I got the news yesterday evening that you graduated to glory. Since I didn’t know your health was failing, I was surprised by the news. Although we never met in person, I always felt we were kindred spirits. To my loss, I didn’t discover your books until I entered pastoral ministry fulltime, but early on in my first pastorate, I read Under the Predictable Plant: An Exploration in Vocational Holiness—an arresting title to say the least. From your opening words—“The pastoral vocation in America is embarrassingly banal”—I was hooked. I sensed a friendship brewing.

As I thought about your influence on my life, three things came to mind.

You taught me the sacred dimensions of pastoral ministry. To say your body of work bucks the regnant paradigm for ministry is to state the obvious, which is why it calmed me greatly. Rather than providing me with a laundry list of different techniques to try and grow the church, you taught me that pastoral life was “that aspect of the Christian ministry that specializes in the ordinary” (The Contemplative Pastor, 112). Whereas we live in a world that so often defines success in ministry as doing big things, quickly, with lots of notoriety, pastoral ministry requires me to do small, mostly overlooked things, for an extended period of time (as your mentee Zack Eswine says). Your books gave me fair warning: Most of what I do will go unnoticed. I’m still learning to cope with this.

Nevertheless, as a weak, sinful, flawed individual, who is neither omnipotent nor omniscient, you made me feel comfortable with simply being a pastor who can preach, pray, read the Bible, and visit with friends. You encouraged me to stubbornly refuse to do the easy work that the age asks of me (Working the Angles, 5).

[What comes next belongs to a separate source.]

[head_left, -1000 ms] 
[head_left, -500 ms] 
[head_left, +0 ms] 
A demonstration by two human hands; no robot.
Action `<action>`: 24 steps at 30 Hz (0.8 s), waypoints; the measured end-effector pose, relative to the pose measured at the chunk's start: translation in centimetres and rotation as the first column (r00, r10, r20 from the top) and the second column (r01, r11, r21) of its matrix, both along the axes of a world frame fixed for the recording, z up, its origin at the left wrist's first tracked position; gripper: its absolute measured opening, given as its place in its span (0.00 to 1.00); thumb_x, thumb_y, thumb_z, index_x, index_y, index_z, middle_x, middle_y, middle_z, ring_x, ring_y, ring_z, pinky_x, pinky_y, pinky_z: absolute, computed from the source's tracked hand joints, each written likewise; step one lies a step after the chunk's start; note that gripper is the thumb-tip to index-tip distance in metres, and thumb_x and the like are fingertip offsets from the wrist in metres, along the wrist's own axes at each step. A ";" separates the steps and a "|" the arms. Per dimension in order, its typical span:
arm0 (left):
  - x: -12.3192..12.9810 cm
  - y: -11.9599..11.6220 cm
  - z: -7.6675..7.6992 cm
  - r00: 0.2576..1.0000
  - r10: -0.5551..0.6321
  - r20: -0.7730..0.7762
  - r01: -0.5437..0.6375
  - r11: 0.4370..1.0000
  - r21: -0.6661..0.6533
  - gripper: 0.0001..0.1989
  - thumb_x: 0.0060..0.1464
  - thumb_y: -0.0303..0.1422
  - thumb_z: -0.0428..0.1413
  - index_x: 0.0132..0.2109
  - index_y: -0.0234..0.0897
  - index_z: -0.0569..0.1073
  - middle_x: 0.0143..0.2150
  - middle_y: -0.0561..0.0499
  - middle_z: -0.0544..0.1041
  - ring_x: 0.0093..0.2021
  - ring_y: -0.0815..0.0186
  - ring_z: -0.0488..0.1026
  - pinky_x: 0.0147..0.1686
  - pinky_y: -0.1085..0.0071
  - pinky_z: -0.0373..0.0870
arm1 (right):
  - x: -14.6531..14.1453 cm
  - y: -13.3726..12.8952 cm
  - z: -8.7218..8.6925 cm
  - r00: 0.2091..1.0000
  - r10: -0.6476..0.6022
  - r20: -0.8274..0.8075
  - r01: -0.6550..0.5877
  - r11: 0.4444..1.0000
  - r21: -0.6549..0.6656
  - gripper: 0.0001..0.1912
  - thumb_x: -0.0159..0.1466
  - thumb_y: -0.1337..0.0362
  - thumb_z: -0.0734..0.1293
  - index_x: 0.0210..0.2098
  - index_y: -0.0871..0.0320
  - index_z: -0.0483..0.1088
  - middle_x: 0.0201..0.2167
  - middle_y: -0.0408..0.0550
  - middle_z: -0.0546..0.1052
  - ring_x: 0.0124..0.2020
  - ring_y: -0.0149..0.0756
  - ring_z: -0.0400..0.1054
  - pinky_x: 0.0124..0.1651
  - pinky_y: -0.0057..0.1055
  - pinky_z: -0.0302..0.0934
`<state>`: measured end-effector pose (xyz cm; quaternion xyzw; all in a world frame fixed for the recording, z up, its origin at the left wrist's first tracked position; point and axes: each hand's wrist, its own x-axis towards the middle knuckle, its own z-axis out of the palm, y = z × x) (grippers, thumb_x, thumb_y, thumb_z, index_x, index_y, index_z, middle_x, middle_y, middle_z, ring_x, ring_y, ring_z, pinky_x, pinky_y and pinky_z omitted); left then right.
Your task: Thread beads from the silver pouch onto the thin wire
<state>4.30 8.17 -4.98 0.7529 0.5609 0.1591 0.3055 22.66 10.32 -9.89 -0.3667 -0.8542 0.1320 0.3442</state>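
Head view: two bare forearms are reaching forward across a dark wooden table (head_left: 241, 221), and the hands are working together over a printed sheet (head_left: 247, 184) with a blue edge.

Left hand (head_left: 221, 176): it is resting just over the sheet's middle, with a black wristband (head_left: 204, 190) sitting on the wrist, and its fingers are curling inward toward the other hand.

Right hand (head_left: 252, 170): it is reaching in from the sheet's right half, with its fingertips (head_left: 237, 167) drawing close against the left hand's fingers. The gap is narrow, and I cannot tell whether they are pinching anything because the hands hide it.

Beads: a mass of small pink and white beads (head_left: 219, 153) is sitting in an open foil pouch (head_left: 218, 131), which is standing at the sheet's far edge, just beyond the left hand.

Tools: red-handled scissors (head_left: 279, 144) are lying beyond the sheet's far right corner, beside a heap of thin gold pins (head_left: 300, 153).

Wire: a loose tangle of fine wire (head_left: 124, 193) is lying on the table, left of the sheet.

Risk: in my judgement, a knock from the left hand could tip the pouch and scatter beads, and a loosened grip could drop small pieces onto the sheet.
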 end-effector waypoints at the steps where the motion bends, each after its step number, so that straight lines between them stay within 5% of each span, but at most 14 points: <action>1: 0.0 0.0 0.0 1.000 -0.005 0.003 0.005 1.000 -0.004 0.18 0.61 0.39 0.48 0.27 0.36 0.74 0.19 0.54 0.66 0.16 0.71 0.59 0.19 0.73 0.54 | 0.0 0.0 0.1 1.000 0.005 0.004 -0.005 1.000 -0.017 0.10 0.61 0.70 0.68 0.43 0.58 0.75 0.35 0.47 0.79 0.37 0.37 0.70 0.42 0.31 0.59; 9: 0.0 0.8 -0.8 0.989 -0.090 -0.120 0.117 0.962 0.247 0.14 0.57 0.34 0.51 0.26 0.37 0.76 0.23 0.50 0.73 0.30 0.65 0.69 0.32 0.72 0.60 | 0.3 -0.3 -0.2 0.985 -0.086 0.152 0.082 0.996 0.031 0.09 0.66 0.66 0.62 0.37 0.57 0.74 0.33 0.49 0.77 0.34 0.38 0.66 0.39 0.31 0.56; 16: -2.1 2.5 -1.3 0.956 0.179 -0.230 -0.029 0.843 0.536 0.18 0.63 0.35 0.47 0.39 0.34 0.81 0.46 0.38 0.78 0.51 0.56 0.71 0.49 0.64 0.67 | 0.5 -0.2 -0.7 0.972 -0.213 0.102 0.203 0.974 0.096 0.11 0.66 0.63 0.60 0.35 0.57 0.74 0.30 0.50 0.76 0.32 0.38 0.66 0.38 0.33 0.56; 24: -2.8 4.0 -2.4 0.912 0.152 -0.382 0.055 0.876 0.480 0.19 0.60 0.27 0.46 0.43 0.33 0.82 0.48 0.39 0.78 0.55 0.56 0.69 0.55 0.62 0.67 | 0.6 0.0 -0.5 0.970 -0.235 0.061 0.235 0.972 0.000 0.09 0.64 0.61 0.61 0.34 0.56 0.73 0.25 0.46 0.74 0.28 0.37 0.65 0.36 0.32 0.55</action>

You taught me to resist pastoral celebrity. I think you’re right: While God calls ministers to do community life with their sheep, some today are simply using the church to build their own platform. Local church life is not high on the priority list of many today, apparently. “Building your brand” is the name of the game. Supposedly, this generates a buzz, which draws crowds. Ever the gadfly of the church growth mavens, you advised me differently. Although I couldn’t find where you said it, I believe you wrote somewhere that we pastors should be wary of growing a church so large that we no longer know everyone’s name. We don’t need servile flatterers who only know us from afar, but people who truly know us, aren’t impressed by us, and are aware of our sins, boldly calling us to repentance when we go astray.

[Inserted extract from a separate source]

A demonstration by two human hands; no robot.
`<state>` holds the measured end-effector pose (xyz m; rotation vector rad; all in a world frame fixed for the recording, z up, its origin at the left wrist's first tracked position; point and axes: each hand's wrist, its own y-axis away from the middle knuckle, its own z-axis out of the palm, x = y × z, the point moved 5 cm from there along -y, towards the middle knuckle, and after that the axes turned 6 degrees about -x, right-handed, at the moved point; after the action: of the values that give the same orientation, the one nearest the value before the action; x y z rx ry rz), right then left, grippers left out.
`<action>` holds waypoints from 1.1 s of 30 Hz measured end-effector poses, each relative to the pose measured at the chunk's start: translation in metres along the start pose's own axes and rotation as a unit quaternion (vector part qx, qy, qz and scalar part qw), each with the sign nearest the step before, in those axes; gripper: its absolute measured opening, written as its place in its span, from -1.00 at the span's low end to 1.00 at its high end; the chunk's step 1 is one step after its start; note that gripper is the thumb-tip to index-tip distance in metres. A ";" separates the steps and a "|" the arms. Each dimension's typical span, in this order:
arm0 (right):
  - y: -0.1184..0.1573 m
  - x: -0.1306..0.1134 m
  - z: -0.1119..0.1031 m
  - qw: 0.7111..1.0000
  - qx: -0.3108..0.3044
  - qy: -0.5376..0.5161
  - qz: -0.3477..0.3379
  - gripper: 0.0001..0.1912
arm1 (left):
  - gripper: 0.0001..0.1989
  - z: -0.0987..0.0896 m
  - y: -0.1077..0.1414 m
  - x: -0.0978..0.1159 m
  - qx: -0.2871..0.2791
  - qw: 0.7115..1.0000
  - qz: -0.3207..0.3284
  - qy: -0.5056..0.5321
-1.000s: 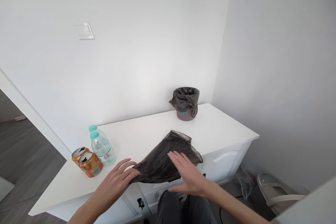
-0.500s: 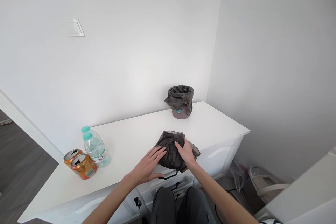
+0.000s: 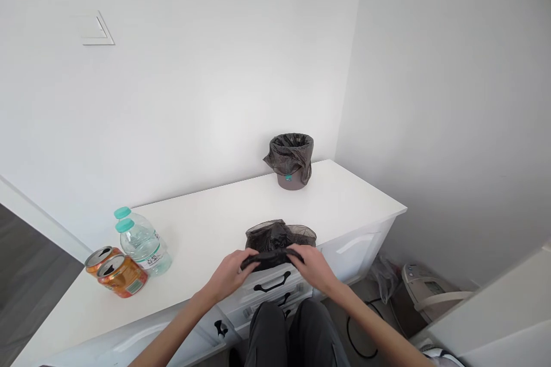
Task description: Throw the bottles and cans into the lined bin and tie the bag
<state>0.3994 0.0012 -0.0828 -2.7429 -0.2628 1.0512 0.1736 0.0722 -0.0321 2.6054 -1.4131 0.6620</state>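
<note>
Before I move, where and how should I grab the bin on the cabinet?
I'd grip the bin by its bare lower part, coming from the front left: the wall is behind, and the liner drapes over its top, hanging lowest at the right, so might slip. Your left hand and right hand hold another black bag, so free one first.

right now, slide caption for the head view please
Left hand and right hand pinch a thin black plastic bag at the front edge of a white cabinet.
</note>
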 end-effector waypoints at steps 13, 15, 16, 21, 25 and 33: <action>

You enfleshed the pastor theologian model of ministry. First off, I must admit my elation upon seeing your blurb right smack-dab on the front of Owen Strachan and Kevin Vanhoozer’s The Pastor as Public Theologian. I don’t know why I was surprised. As you said in Working the Angles, in the pastor people find a friend in a theological context (82). And you were right that the pastor is essentially the theologian-in-residence for his congregation. You invited me through your books to get away for prolonged periods of time in order to consume the doctors of the church—Augustine, Athanasius, Bernard, Calvin, or Edwards. And the footnotes in your books give evidence that you filled your mind with these great theological leaders that make up the communion of saints.

“The desperate need today,” said Richard Foster, so many years ago, “is not for a greater number of intelligent people, or gifted people, but for deep people.” You, my friend, you were deep. In a world enmeshed in trivialities, you kept us attentive to God.

I’m sure when this whole thing is said and done, there’ll be a lot pastors waiting to shake your hand and give you a hug. Look for me . . . because I’ll be one of those in line.